### Problem
Starting with the line containing "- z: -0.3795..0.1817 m" and going on through the line containing "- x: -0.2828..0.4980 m", return the lines of the data below exactly, and only those.

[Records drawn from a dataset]
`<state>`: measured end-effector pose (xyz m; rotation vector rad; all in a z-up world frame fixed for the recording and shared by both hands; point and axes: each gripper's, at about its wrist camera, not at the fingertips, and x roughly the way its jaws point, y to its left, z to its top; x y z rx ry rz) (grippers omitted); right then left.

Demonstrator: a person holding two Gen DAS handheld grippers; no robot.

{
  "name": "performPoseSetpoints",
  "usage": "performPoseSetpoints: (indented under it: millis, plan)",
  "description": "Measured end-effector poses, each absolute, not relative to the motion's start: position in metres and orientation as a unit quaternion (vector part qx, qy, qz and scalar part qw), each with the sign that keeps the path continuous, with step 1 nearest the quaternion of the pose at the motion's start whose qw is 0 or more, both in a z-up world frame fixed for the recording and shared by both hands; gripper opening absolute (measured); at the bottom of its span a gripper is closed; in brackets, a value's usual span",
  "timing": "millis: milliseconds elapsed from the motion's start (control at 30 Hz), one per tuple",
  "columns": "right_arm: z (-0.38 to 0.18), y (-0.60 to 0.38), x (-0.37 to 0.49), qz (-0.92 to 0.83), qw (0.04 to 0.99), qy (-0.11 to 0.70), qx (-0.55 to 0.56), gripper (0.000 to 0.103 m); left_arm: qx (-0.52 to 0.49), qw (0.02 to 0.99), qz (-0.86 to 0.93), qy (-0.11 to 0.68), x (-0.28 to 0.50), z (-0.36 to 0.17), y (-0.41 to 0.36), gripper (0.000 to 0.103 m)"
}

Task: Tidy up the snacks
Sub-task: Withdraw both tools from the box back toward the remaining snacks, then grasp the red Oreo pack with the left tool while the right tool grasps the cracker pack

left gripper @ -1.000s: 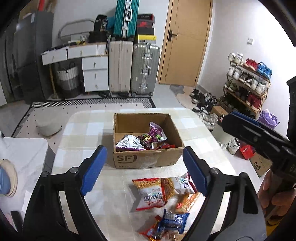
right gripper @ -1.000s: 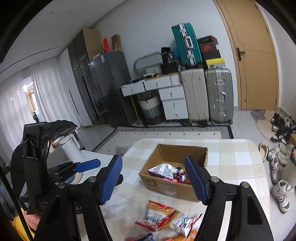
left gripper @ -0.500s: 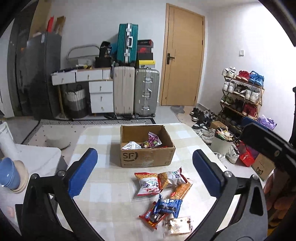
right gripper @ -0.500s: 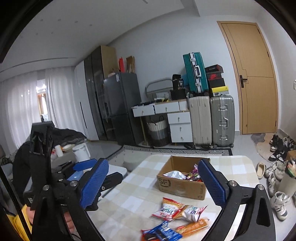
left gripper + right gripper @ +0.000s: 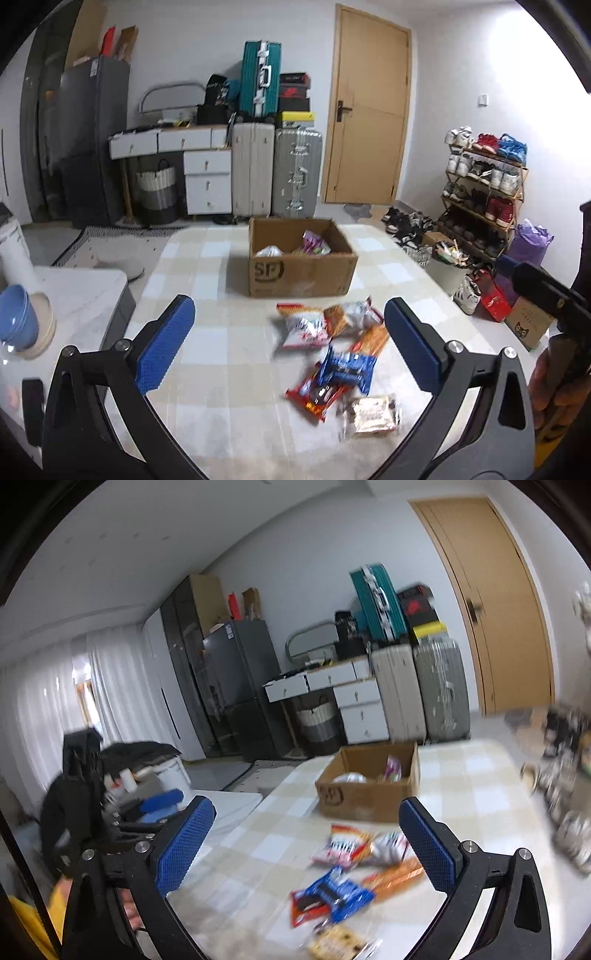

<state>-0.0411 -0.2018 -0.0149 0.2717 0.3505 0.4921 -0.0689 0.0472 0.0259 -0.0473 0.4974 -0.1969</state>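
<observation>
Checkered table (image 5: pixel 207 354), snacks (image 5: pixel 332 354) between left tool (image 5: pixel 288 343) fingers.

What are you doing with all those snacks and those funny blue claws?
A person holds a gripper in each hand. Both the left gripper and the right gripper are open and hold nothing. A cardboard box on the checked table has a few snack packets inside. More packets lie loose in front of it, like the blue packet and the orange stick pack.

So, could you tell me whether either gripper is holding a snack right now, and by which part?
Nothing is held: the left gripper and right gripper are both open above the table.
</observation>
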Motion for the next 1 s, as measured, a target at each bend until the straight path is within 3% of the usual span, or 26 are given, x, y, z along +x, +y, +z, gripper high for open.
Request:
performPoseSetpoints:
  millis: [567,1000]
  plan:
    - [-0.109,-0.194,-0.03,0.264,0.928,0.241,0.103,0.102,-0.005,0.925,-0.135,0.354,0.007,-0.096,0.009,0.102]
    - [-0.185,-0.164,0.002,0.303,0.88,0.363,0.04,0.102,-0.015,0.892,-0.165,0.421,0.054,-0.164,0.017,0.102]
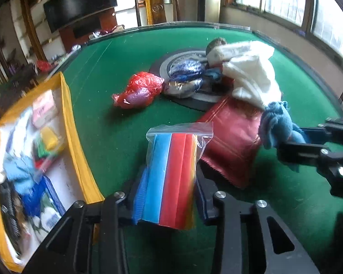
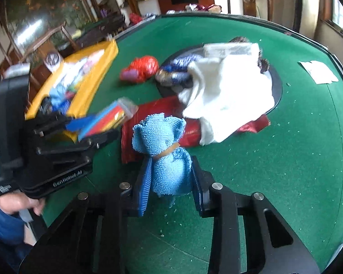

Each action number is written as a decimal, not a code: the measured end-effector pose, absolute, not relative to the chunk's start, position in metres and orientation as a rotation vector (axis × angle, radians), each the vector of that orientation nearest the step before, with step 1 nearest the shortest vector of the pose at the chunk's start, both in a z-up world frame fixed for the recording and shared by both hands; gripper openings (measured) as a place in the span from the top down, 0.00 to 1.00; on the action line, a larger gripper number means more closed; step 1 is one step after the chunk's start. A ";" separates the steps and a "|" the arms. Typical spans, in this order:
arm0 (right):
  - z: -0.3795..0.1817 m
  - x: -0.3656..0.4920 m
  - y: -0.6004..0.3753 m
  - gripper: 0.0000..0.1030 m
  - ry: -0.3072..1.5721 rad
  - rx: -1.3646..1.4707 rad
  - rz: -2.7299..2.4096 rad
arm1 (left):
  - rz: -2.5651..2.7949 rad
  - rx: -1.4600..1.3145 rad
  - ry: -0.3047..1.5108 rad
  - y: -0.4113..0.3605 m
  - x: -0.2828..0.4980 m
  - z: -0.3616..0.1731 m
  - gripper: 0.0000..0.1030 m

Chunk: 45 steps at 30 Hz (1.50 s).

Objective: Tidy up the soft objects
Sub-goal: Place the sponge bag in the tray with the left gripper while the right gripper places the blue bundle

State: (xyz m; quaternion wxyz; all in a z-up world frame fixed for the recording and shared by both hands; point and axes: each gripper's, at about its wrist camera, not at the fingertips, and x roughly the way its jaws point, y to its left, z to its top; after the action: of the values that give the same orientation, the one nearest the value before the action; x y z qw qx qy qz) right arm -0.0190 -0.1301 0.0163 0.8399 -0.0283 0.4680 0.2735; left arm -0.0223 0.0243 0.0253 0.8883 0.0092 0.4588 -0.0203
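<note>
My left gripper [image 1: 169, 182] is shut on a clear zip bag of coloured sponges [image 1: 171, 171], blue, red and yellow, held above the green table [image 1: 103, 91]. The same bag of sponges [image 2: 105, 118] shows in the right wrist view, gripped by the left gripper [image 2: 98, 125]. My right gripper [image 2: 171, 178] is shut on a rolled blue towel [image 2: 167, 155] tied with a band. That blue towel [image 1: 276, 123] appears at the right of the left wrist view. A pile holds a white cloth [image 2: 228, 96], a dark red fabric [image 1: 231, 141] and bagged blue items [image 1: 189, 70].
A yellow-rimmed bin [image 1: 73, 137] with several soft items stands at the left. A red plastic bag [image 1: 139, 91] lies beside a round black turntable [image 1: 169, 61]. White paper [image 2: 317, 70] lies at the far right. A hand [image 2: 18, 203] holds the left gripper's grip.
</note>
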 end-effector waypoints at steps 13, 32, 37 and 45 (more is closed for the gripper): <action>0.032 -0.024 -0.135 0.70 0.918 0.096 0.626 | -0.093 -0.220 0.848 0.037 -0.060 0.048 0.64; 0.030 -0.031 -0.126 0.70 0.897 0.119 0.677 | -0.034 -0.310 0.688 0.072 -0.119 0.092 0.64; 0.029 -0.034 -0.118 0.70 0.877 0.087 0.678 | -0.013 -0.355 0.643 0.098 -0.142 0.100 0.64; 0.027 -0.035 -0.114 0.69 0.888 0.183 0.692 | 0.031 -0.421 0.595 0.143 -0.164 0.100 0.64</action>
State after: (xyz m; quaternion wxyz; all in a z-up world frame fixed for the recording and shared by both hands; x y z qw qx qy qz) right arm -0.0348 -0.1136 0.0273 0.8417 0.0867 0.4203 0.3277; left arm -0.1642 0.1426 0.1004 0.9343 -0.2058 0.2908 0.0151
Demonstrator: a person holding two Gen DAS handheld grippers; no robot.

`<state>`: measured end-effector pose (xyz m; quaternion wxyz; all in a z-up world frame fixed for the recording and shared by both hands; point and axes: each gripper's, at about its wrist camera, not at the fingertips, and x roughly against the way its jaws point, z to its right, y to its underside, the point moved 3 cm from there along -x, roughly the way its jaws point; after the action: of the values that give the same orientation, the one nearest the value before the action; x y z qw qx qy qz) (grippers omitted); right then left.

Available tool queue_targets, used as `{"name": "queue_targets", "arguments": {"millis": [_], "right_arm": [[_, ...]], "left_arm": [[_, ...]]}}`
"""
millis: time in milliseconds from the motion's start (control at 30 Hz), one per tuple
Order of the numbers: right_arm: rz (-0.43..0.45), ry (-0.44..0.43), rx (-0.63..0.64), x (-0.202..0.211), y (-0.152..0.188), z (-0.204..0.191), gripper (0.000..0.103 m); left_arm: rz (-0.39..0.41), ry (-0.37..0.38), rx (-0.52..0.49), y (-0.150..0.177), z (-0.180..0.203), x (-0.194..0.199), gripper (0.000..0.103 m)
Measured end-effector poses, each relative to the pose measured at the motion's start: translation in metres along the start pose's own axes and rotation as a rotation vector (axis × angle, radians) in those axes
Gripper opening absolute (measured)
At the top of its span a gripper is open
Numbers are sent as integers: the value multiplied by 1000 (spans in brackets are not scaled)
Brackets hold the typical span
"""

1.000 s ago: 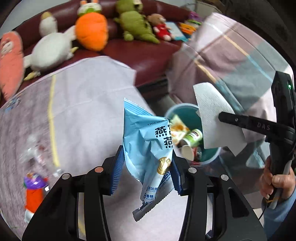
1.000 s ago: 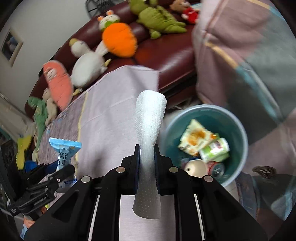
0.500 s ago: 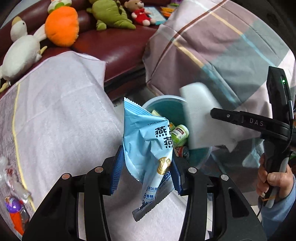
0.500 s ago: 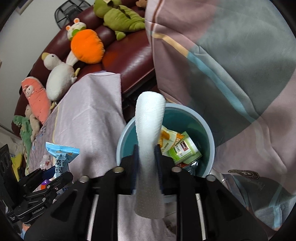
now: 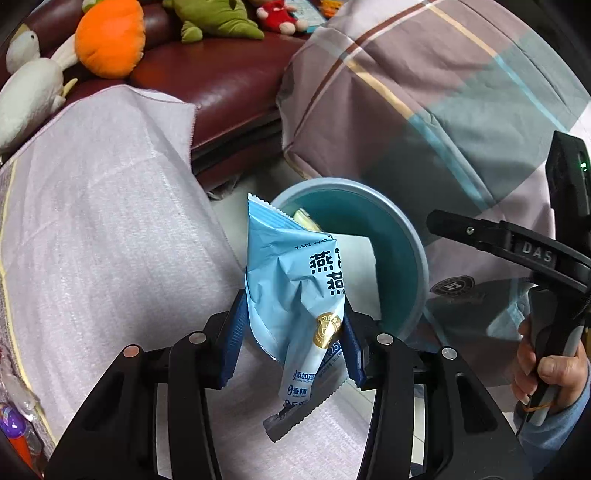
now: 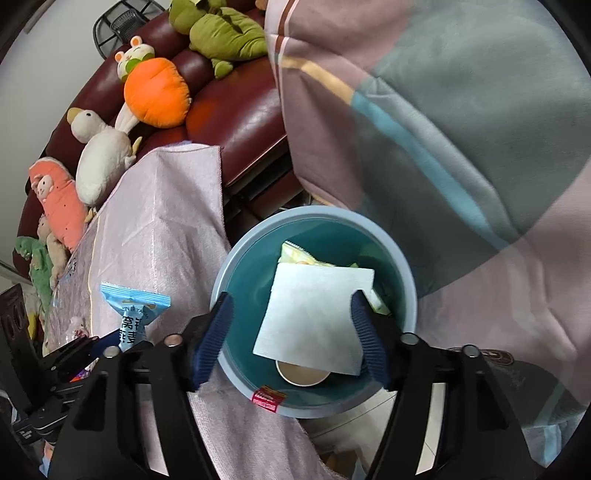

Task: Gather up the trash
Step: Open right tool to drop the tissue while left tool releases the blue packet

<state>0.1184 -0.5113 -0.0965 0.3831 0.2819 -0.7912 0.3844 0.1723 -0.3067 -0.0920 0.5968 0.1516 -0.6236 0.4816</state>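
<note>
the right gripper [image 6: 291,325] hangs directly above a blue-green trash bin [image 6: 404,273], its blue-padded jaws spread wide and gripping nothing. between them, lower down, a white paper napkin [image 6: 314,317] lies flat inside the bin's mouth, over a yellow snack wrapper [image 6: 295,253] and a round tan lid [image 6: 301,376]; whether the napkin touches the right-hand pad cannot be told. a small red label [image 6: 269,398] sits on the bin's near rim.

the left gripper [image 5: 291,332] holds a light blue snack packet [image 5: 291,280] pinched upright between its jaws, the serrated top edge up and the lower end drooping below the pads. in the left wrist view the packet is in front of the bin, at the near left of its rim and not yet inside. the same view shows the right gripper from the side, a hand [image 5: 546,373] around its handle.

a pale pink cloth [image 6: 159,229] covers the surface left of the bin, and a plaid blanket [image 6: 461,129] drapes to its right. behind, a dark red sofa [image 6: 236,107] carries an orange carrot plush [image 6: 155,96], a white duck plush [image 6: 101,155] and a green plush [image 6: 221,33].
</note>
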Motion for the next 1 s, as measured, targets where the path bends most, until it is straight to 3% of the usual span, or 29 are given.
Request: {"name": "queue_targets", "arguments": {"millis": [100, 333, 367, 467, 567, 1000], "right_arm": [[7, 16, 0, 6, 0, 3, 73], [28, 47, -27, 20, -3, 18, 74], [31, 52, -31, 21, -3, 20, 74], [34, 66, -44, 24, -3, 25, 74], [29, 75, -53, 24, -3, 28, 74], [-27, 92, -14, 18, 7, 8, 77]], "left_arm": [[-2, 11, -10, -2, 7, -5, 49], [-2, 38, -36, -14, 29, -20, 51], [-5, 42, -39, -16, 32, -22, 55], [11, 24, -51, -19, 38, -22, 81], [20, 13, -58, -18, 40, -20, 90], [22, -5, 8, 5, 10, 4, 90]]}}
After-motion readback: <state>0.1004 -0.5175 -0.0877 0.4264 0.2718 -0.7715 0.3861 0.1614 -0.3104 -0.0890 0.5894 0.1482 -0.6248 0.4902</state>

### Answer to the exercise
  - z: -0.3795..0.1817 m
  - x: -0.3656..0.4920 m
  - y: -0.6004..0.3753 m
  - gripper: 0.0000..0.1030 m
  - ry: -0.3072..1.5721 rad
  - rx: -1.3646..1.4707 rad
  - rz: -2.7299..2.4096 rad
arm1 (left):
  - rz: -2.5651..2.7949 rad
  - rx: -1.4600..1.3145 rad
  - ry: -0.3047..1.5108 rad
  - y: -0.4113..0.3605 m
  - x: -0.2828..0.4980 m

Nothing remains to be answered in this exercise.